Suit in equity to compel the defendant to furnish support to the complainant, who claims to be his wife. It is instituted under the act of 1873, which authorizes such a suit when the husband, without good and sufficient cause, shall desert his wife, or, being of sufficient ability to support her shall refuse or neglect to properly provide for and suitably maintain her. Pub.Acts 1873, p. 203. Most of the material facts in the case are not in dispute. The parties were married in Canada in the year 1850. The defendant was by trade a currier, and neither he nor his wife had property. He worked at his trade three or four years and then began privately to read medical books. In 1857 he went to Terre Haute, Indiana where he held himself out as a physician for about a year, but meeting with little success went back to Canada, locating at a place called Madoc. In 1861 he moved to Port Huron, in this state, and there the parties lived together as husband and wife until December, 1861, when complainant separated from her husband, and they have not lived together since. Three children, two boys and a girl had been born to the parties, and the mother took the girl when she left. The father provided for the separate board of the boys for a time, but in the course of the next year they went to their mother and remained with her until they came of age. The daughter has always lived with her mother, and for more than ten years has been blind and helpless. One of the sons is dead; the other is married and has a family.

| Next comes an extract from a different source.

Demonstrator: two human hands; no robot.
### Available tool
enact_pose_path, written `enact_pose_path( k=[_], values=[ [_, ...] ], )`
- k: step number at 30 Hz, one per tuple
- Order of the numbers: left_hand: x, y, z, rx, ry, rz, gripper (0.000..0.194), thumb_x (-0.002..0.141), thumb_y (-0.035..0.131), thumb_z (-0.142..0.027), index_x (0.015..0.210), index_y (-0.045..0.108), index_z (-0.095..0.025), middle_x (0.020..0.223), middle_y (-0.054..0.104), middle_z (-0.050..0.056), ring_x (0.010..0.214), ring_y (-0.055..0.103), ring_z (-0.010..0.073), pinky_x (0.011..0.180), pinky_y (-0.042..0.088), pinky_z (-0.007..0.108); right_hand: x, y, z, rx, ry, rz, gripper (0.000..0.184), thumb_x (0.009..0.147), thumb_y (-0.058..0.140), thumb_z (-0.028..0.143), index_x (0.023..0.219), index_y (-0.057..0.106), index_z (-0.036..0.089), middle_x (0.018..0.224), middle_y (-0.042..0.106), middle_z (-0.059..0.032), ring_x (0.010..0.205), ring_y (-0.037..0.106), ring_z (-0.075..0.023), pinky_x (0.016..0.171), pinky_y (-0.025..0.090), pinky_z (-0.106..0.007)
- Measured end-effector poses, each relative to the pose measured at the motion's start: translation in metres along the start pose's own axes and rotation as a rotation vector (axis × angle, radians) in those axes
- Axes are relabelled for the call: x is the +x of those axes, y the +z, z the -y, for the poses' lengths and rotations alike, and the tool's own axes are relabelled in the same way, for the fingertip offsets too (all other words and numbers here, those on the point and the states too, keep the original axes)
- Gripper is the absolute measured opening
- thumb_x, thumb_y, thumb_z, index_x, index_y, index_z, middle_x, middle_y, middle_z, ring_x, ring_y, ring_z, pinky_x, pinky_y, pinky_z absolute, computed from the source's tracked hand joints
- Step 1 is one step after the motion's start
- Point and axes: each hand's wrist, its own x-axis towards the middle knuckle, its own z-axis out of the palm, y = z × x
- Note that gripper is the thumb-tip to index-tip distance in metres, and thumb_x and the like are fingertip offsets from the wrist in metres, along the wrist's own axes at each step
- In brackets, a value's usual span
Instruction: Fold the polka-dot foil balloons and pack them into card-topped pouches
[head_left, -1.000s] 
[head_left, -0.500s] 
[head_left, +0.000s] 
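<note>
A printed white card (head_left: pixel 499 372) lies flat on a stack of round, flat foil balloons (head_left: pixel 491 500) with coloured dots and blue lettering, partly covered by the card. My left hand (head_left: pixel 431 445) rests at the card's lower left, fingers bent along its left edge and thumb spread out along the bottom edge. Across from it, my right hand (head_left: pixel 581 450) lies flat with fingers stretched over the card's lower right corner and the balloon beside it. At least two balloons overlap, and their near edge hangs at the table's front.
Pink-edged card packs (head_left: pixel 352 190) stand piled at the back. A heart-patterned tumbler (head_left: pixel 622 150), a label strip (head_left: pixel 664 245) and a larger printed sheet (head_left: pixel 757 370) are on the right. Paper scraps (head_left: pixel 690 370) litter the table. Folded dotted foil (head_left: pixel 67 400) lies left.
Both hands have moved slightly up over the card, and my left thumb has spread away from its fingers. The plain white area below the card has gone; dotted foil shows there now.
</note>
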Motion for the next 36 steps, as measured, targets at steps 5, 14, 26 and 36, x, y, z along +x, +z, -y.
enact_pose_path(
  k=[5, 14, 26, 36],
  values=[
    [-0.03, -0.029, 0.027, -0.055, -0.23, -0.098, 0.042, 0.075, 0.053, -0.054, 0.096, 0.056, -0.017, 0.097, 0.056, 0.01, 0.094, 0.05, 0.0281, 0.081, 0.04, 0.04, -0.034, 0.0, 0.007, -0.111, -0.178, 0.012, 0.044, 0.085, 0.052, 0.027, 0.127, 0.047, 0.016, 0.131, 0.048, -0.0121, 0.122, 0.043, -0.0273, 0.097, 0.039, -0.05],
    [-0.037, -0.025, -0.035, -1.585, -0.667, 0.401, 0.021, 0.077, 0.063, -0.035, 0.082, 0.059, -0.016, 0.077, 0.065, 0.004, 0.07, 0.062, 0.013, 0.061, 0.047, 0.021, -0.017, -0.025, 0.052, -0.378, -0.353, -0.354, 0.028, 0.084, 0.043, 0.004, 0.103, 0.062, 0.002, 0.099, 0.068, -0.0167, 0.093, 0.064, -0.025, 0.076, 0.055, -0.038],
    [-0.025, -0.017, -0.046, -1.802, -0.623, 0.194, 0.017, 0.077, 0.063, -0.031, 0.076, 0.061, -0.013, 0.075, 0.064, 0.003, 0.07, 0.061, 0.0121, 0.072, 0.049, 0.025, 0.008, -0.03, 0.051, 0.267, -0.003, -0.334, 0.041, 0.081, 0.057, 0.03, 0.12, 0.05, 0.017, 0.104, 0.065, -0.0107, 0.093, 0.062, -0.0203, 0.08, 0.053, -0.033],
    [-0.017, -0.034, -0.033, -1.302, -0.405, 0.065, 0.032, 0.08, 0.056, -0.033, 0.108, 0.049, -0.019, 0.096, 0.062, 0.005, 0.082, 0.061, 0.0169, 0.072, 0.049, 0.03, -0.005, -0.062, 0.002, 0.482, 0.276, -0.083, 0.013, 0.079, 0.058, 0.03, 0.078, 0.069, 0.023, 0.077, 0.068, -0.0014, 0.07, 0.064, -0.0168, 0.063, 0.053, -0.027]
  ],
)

Defendant contributed to the support of his wife and children for three or four years after separation, but the parties disagree as to the extent of the aid furnished. In the fall of 1865 defendant went to Cincinnati, where he took a course of medical lectures. The immediate occasion for complainant leaving defendant was a charge she brought against him of adultery with one Mrs. Woodcock. In the summer of 1864 she filed a bill for a divorce on this ground, and proceedings were had in the case for two years or so, but it never was brought to a hearing. In January, 1867, defendant filed a bill against his wife for a divorce on the ground of desertion. Meantime complainant had another ground of complaint against him, for an alleged improper intimacy with a Mrs. Jones. When he filed his bill for divorce, complainant immediately took steps to have him arrested for failure to support his family, and, this coming to his knowledge, he secretly left Port Huron, going first to Canada, then to Toledo, and from there to Terre Haute, where he again offered his services to the public as a physician.

It appears by the testimony on both sides that defendant had had no thought of changing his residence up to the time of his leaving Port Huron, and that when he left the sole purpose was to avoid the service of process. He took pains that a knowledge of his whereabouts should not come to his wife, and he had goods which were sent to him from Port Huron billed to Toledo, and from there reshipped, that the direction at Port Huron might not disclose his place of stay. After reaching Terre Haute he was advised that if he would stay there a year he could get a divorce, and he therefore remained until the year was up, and then filed his bill. In the mean time, however, he had had a friend approach his wife to ascertain if their controversies could be settled, so that he could go back in peace, but his overtures were unsuccessful.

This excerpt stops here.